On 11 August 2014 we met Muirhouse’s governing body. We stressed the importance of regulatory compliance and our increasingly critical need for assurance around Muirhouse’s financial health. Muirhouse said at the meeting that revised projections, including sensitivities for the RSL and its subsidiary, would be submitted by 15 August 2014. However, Muirhouse called us on 14 August 2014 to advise that the financial information would not be ready for 15 August 2014. Muirhouse again asked what sensitivity work was needed and we again referred Muirhouse to our Recommended Practice on Business Planning.

On 21 August 2014 we reviewed the level of risk and the lack of assurance around Muirhouse’s financial position. We considered the level of risk to the financial health of Muirhouse had grown and was now a matter of serious regulatory concern. In view of this we concluded that an independent assessment of the organisation’s financial viability was urgently required.

On 26 August 2014 we met representatives of the governing body. We stressed that the multiple failures to comply with regulatory requirements raised serious questions about the management and governance of Muirhouse. Our concern was further heightened as, at that meeting, Muirhouse informed us for the first time that it had commenced Phase 2 of its development and that it had done this without having adequate private finance in place. We considered that, for the first time, there was an unacceptably high risk to the short term financial health of Muirhouse. We advised Muirhouse that it should immediately commission an assessment of its financial health.

On 9 September 2014 Muirhouse commissioned an independent financial review by a suitably qualified professional consultant. We asked to be kept informed of the progress of the review. In early October we learned that Muirhouse had failed to send the consultant all of the information that was needed for the review. So on 9 October 2014 we wrote to Muirhouse seeking an urgent meeting with the governing body.

On 24 October 2014 we met representatives of the governing body and expressed grave concern with the failure to make satisfactory progress with the independent financial assessment. We advised the representatives of the governing body that we would be publishing a revised Regulation Plan which would reflect our view of the increased risk to Muirhouse’s financial health and would set out how we planned to discharge our regulatory functions in the light of this.

In its 2014 Charter return Muirhouse told us that it anticipated that approximately one third of its stock would fail the Scottish Housing Quality Standard (SHQS).

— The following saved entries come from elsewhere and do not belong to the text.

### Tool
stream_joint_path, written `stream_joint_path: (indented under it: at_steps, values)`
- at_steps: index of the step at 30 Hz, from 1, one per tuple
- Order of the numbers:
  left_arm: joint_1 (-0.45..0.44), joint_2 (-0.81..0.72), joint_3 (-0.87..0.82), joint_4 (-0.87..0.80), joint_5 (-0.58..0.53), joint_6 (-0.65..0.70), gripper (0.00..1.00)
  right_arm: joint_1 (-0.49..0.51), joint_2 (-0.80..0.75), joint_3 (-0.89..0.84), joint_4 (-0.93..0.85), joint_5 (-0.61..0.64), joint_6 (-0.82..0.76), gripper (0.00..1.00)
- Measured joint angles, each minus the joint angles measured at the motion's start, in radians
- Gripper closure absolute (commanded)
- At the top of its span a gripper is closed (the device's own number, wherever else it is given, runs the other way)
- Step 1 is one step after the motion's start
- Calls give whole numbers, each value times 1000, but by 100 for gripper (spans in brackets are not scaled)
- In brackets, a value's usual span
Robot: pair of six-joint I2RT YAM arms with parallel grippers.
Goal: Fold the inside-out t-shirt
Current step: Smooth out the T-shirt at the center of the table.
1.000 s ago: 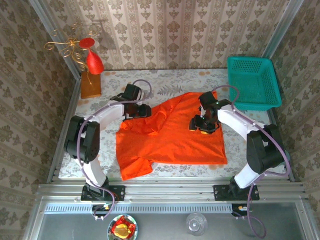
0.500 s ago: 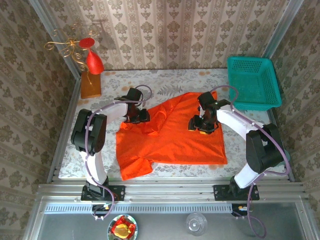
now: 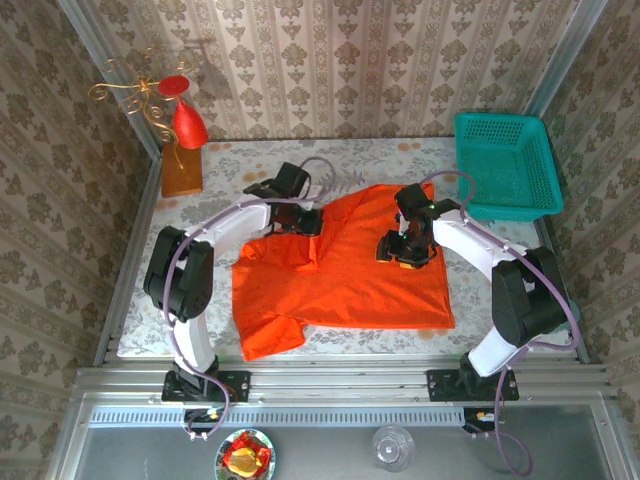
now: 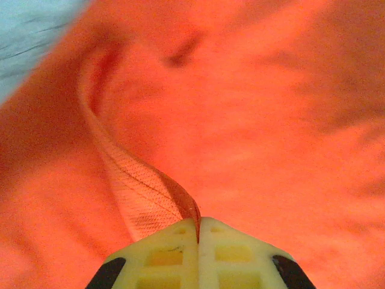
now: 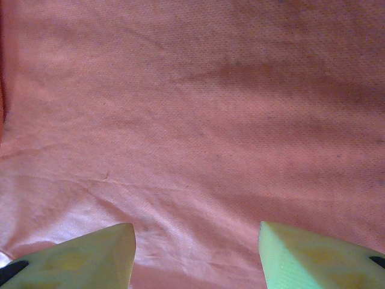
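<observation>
The inside-out t-shirt (image 3: 350, 285) lies spread and wrinkled on the table, bright orange-red, with one sleeve hanging toward the front left. My left gripper (image 3: 310, 222) is at its upper left edge. In the left wrist view that gripper (image 4: 198, 232) is shut on a thin raised hem of the t-shirt (image 4: 144, 192). My right gripper (image 3: 405, 250) rests over the shirt's upper right part. In the right wrist view it (image 5: 195, 253) stands open, fingers wide apart, with flat t-shirt fabric (image 5: 198, 120) between and beneath them.
A teal basket (image 3: 505, 165) sits at the back right corner. A red cone ornament with gold wire (image 3: 188, 125) stands on a wooden block (image 3: 181, 172) at the back left. Bare patterned table (image 3: 380, 160) lies behind the shirt. A small dish (image 3: 244, 456) and a glass (image 3: 392, 445) sit below the front rail.
My left gripper has moved right along the shirt's upper edge and shut on a hem of the fabric. The right arm has stayed where it was.
</observation>
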Motion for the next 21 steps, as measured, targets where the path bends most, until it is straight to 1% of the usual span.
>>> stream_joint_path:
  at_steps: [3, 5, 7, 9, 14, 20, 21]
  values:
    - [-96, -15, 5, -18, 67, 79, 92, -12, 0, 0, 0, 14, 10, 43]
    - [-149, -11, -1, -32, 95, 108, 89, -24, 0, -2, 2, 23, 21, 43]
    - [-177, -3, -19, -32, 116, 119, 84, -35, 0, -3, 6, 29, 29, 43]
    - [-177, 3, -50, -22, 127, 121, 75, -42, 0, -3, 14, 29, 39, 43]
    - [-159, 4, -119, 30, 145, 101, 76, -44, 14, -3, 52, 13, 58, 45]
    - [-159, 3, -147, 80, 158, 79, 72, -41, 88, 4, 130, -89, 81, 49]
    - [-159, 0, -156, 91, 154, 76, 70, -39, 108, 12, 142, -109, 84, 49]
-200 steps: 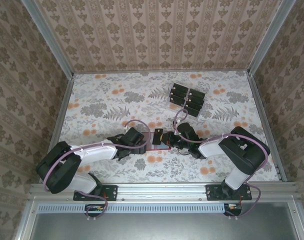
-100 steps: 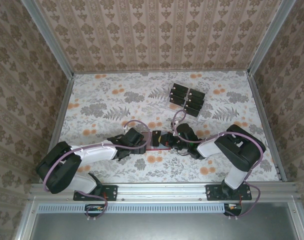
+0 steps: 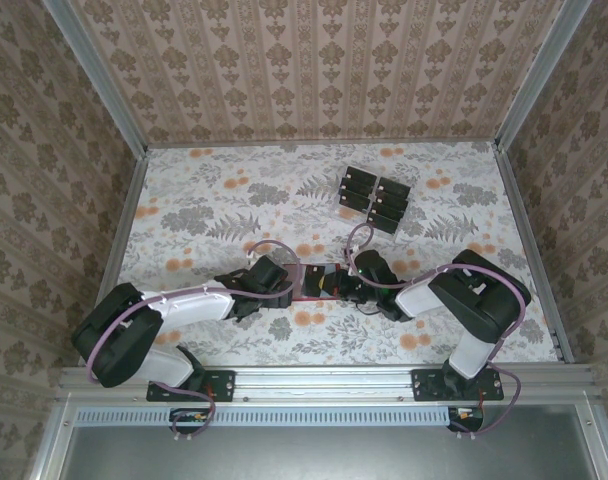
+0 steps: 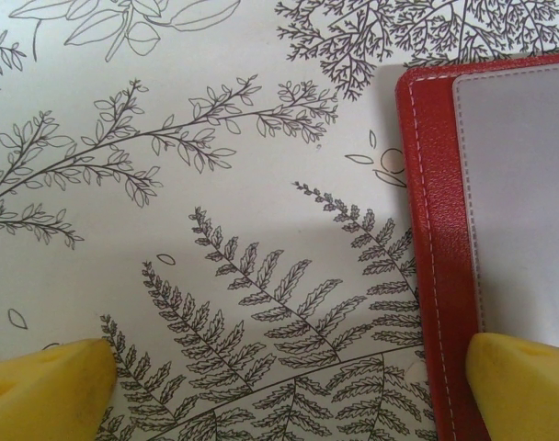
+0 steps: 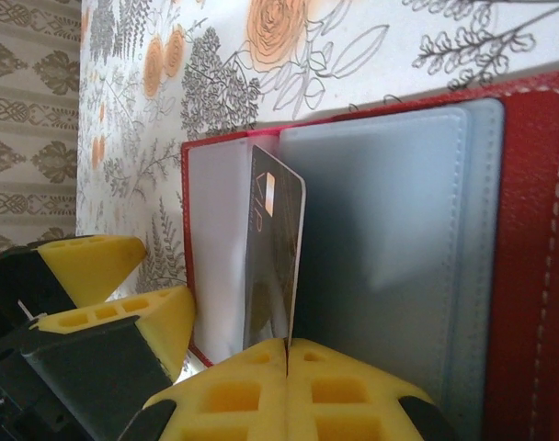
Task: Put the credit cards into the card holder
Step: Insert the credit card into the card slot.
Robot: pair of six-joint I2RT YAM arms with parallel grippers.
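The right gripper is pinching one dark credit card with its fingers shut tight. The card is standing on its edge inside the open red card holder, between two pale clear pockets. The left gripper is holding its yellow fingers wide apart with nothing between them, and one finger is sitting over a red edge of the holder. The holder is lying open on the flowery table near the middle, between the two grippers, and the other credit cards are sitting in a pile farther back, a bit to the right.
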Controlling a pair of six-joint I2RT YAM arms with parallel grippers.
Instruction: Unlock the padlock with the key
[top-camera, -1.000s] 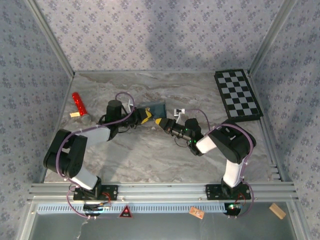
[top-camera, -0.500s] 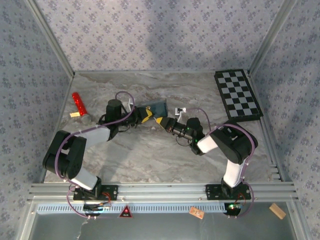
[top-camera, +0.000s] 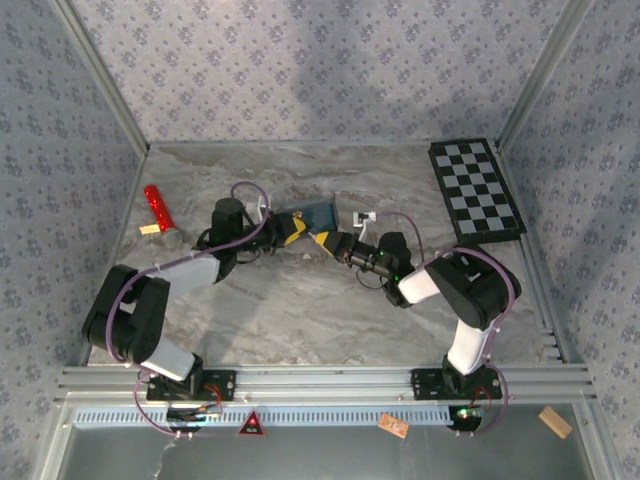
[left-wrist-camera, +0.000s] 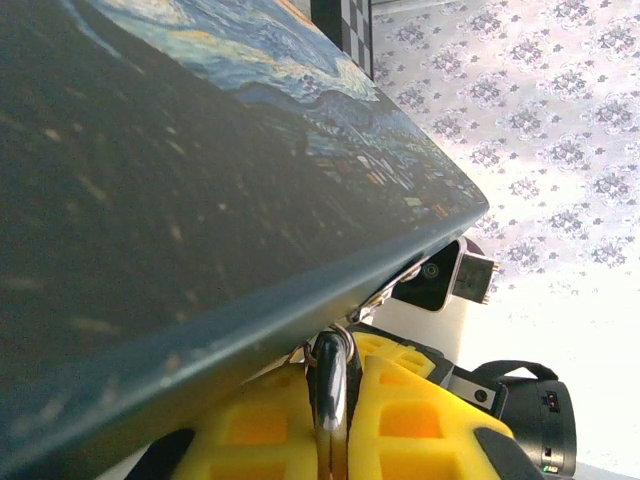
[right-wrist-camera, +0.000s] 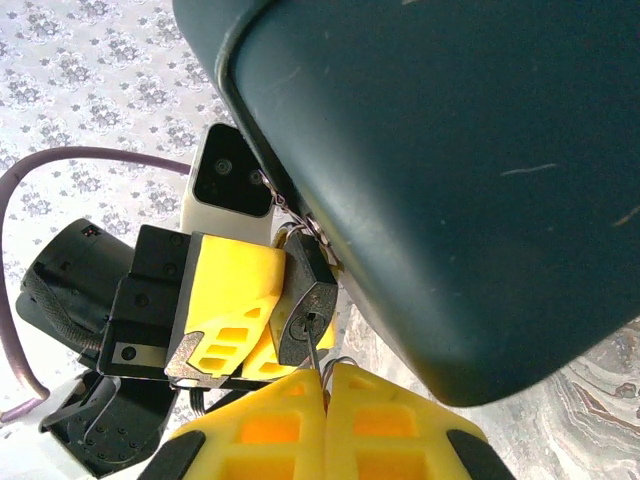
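Beside one dark box (right-wrist-camera: 450, 150): left claw (left-wrist-camera: 332, 390) tight on one padlock (right-wrist-camera: 305, 305), right claw (right-wrist-camera: 322, 385) tight on, apparently, one key (right-wrist-camera: 315, 350).

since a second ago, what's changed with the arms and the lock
The right arm shifted slightly right at the wrist; the left arm sank at the elbow toward the near edge. Nothing grabbed or released: left hand stays shut on the padlock, right hand on the key in it. Torch and checkerboard unmoved.
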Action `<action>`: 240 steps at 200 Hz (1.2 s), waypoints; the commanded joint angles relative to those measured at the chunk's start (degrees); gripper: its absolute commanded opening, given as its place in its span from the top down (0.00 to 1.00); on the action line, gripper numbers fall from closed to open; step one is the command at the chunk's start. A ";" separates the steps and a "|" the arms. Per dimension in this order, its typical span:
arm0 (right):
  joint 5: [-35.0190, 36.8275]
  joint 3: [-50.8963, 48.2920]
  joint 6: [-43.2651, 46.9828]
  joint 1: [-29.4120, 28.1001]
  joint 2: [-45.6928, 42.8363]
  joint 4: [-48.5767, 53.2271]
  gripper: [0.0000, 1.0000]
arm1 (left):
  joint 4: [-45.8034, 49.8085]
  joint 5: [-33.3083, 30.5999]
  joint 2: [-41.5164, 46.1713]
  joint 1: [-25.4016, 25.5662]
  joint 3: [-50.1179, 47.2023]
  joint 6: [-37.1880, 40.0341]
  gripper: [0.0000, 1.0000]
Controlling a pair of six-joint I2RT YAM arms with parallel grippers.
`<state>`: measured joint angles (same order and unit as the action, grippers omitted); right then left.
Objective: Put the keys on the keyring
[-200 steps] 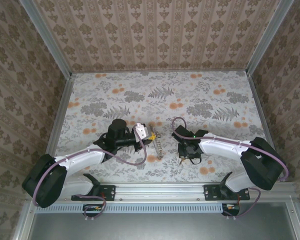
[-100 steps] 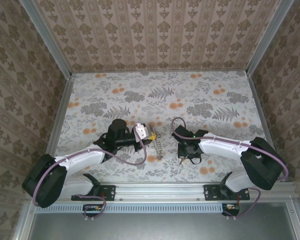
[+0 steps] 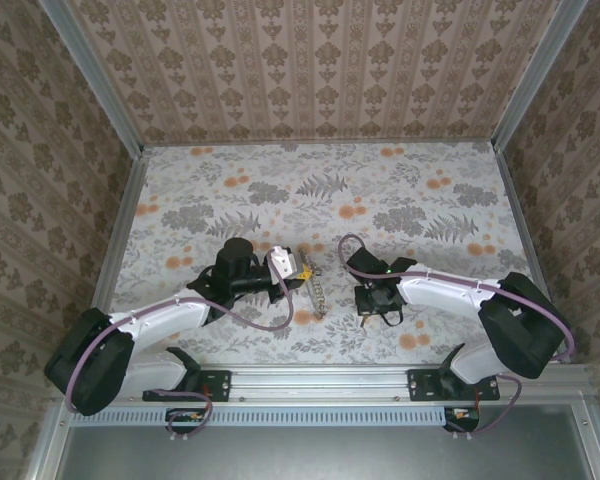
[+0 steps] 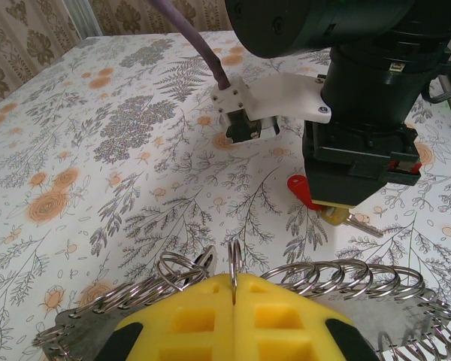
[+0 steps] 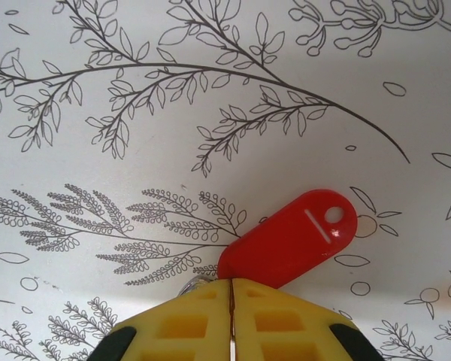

It had previously and consistently indicated that all of its houses would meet SHQS. Muirhouse told us in November 2014 that it was planning a stock condition survey which was scheduled to be completed in January 2015. We expressed very serious concern that this would leave insufficient time to address any failures before the target of 31 March 2015.

On 12 November 2014 the independent financial assessment was completed. There had been significant delays in Muirhouse providing some key pieces of information so the assessment had taken longer than planned to complete.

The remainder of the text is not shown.